### Assigned task:
The lines to extract begin at the one containing "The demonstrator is" and run to the end of the listing; set them down exactly and alone.
══ Data ══
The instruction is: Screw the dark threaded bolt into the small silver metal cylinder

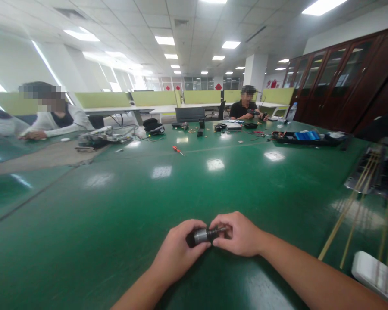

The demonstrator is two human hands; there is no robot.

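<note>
A black cylindrical tool with a silver collar point(200, 235) lies level between my hands, just over the green table point(132, 193). My left hand point(178, 243) wraps round its thicker body, thumb along the near side. At the other end, the fingers of my right hand point(241, 236) close round a thin dark shaft that comes out of the tool's narrow black front. Much of the body is covered by my left palm, so its exact kind cannot be made out. Both forearms reach in from the bottom edge.
A red-handled screwdriver point(177, 150) lies farther off. Long thin yellowish sticks point(352, 211) and a white object point(375, 275) are at right. Black tray with blue packets point(305, 137), water bottle point(292, 113) and cable pile point(105, 137) line the far side. Two people sit across.
</note>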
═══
### Task result:
The demonstrator is two human hands; there is no robot.

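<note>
A black cylindrical tool with a silver collar point(200, 235) lies level between my hands, just over the green table point(132, 193). My left hand point(178, 243) wraps round its thicker body, thumb along the near side. At the other end, the fingers of my right hand point(241, 236) close round a thin dark shaft that comes out of the tool's narrow black front. Much of the body is covered by my left palm, so its exact kind cannot be made out. Both forearms reach in from the bottom edge.
A red-handled screwdriver point(177, 150) lies farther off. Long thin yellowish sticks point(352, 211) and a white object point(375, 275) are at right. Black tray with blue packets point(305, 137), water bottle point(292, 113) and cable pile point(105, 137) line the far side. Two people sit across.
</note>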

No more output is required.